In situ Detecting Lipids as Potential Biomarkers for the Diagnosis and Prognosis of Intrahepatic Cholangiocarcinoma

Jiayi Li; Qiao Chen; Lei Guo; Ji Li; Bao Jin; Xiangan Wu; Yue Shi; Haifeng Xu; Yongchang Zheng; Yingyi Wang; Shunda Du; Zhili Li; Xin Lu; Xinting Sang; Yilei Mao

doi:10.2147/CMAR.S357000

In situ Detecting Lipids as Potential Biomarkers for the Diagnosis and Prognosis of Intrahepatic Cholangiocarcinoma

Cancer Manag Res. 2022 Sep 26:14:2903-2912. doi: 10.2147/CMAR.S357000. eCollection 2022.

Authors

Jiayi Li^#^{1

2}, Qiao Chen^#^{1

3}, Lei Guo^#⁴, Ji Li⁵, Bao Jin¹, Xiangan Wu¹, Yue Shi¹, Haifeng Xu¹, Yongchang Zheng¹, Yingyi Wang⁶, Shunda Du¹, Zhili Li⁴, Xin Lu¹, Xinting Sang¹, Yilei Mao¹

Affiliations

¹ Department of Liver Surgery, Peking Union Medical College Hospital, Chinese Academy of Medical Sciences and Peking Union Medical College, Beijing, 100730, People's Republic of China.
² Department of Nuclear Medicine, Peking Union Medical College Hospital, Chinese Academy of Medical Sciences and Peking Union Medical College, Beijing, 100730, People's Republic of China.
³ Department of Plastic Surgery, Peking Union Medical College Hospital, Chinese Academy of Medical Sciences and Peking Union Medical College, Beijing, 100730, People's Republic of China.
⁴ Department of Biophysics and Structural Biology, Institute of Basic Medical Sciences, Chinese Academy of Medical Sciences and Peking Union Medical College, Beijing, 100005, People's Republic of China.
⁵ Department of Pathology, Peking Union Medical College Hospital, Chinese Academy of Medical Sciences and Peking Union Medical College, Beijing, 100730, People's Republic of China.
⁶ Department of Oncology, Peking Union Medical College Hospital, Chinese Academy of Medical Sciences and Peking Union Medical College, Beijing, 100730, People's Republic of China.

^# Contributed equally.

Abstract

Purpose: To quantitatively analyze lipid molecules in tumors and adjacent tissues of intrahepatic cholangiocarcinoma (ICC), to establish diagnostic model and to examine lipid changes with clinical classification.

Patients and methods: We measured the quantity of 202 lipid molecules in 100 tumor observation points and 100 adjacent observation points of patients who were diagnosed with ICC. Principal component analysis (PCA) and orthogonal partial least squares-discriminant analysis (OPLS-DA) were handles, along with Student's t-test to identify specific metabolites.

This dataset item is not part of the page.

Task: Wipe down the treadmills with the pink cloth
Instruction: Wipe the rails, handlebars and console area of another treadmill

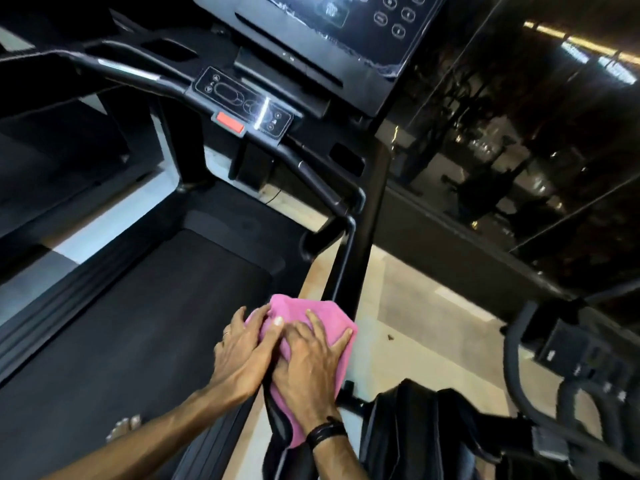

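Pink cloth (304, 327) lay draped over the right-hand side rail (277, 420) of the treadmill (145, 323), at the lower end of the rail near the person, with part of it hanging down the outer side. Both hands were on top of it.

Left hand (242, 355): fingers (258, 315) straight and a little spread, pressing flat on the cloth's left edge. Ring visible on one finger. Right hand (308, 362): fingers laid flat and apart across the cloth's middle, palm down; dark band at the wrist. Neither hand was curled round or pinching the cloth as far as could be seen.

Handling judgement: cloth looked soft, light and limp, folding to the rail's shape. It would bunch or slide off the smooth black rail unless held down, so flat-palm pressure over the middle suited it better than an edge pinch. Hanging flap could snag.

Console (329, 26) and handlebar control panel (242, 102) stood ahead, well apart from the cloth. A second machine (571, 393) sat to the right.
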`<action>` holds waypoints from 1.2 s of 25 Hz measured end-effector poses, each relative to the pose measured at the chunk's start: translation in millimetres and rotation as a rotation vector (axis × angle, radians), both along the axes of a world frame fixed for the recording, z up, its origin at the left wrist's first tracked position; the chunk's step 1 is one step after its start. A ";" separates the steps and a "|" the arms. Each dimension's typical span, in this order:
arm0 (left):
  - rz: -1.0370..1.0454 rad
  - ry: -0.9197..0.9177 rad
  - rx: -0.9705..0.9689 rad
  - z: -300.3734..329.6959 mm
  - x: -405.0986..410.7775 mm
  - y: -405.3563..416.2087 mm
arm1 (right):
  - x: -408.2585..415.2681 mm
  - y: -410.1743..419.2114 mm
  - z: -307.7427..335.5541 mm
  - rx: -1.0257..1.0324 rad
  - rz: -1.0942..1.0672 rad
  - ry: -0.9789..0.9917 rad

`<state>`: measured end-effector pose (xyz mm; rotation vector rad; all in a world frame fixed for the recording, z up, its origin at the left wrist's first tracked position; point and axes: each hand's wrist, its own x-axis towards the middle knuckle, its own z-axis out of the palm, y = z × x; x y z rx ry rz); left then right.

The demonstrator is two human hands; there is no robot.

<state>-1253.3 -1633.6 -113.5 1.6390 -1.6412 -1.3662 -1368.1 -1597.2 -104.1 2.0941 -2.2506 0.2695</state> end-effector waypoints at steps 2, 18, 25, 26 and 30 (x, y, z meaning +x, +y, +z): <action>0.003 0.012 -0.003 -1.3 -8.4 -22.5 | -17.9 -34.0 9.6 0.039 -0.024 -0.001; -0.161 0.276 0.157 -41.9 -49.3 -211.4 | -64.5 -222.4 -8.0 0.797 -0.015 0.884; -0.145 0.393 0.223 -79.8 -62.2 -239.7 | -111.5 -313.8 -55.8 0.689 -0.182 0.842; -0.138 0.398 0.218 -85.2 -62.6 -242.8 | -115.9 -326.3 -55.0 0.692 -0.168 0.887; -0.092 0.383 0.237 -102.0 -61.2 -248.0 | -117.0 -344.4 -51.1 0.827 -0.134 0.986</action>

Prediction accuracy was validated in the validation set. Another logistic regression model was also established on the training set and validated on the validation set.

Results: Distinct separation was obtained from PCA and OPLS-DA model. Ten differentiating metabolites were identified using PCA, OPLA-DA and Lasso regression: [m/z 722.5130], [m/z 863.5655], [m/z 436.2834], [m/z 474.2626], [m/z 661.4813], [m/z 750.5443], [m/z 571.2889], [m/z 836.5420], [m/z 772.5862] and [m/z 478.2939]. Using logical regression, a diagnostic equation: y = 3.4*[m/z 436.2834] - 3.773*[m/z 474.2626] + 3.82*[m/z 661.4813] - 4.394*[m/z 863.5655] + 10.165 based on four metabolites successfully differentiated cancerous areas from adjacent normal areas. The AUROC of the model reached 0.993 (95% CI: 0.985-0.999) in the validation group. Compared with the adjacent non-tumor area, three characteristic metabolites FA (22:4), PA (P-18:0/0:0) and Glucosylceramide (d18:1/12:0) showed an increasing trend from stage I to stage II, while seven other metabolites LPA(16:0), PE(34:2), PE(36:4), PE(38:3), PE(40:6), PE(40:5) and LPE(16:0) showed a decreasing trend from stage I to stage II.

Conclusion: We successfully identified lipid molecules in differentiating tumor tissue and adjacent tissue of ICC, established a discrimination logistic model which could be used as a classifier to classify tumor and non-tumor regions based on analysis in tumor margins and provided information for biomarker changes in ICC, and proposed to related lipid changes with clinical classification.

Keywords: classification and diagnostic model; in situ lipids profiles; intrahepatic cholangiocarcinoma; mass spectrometry; metabolomics.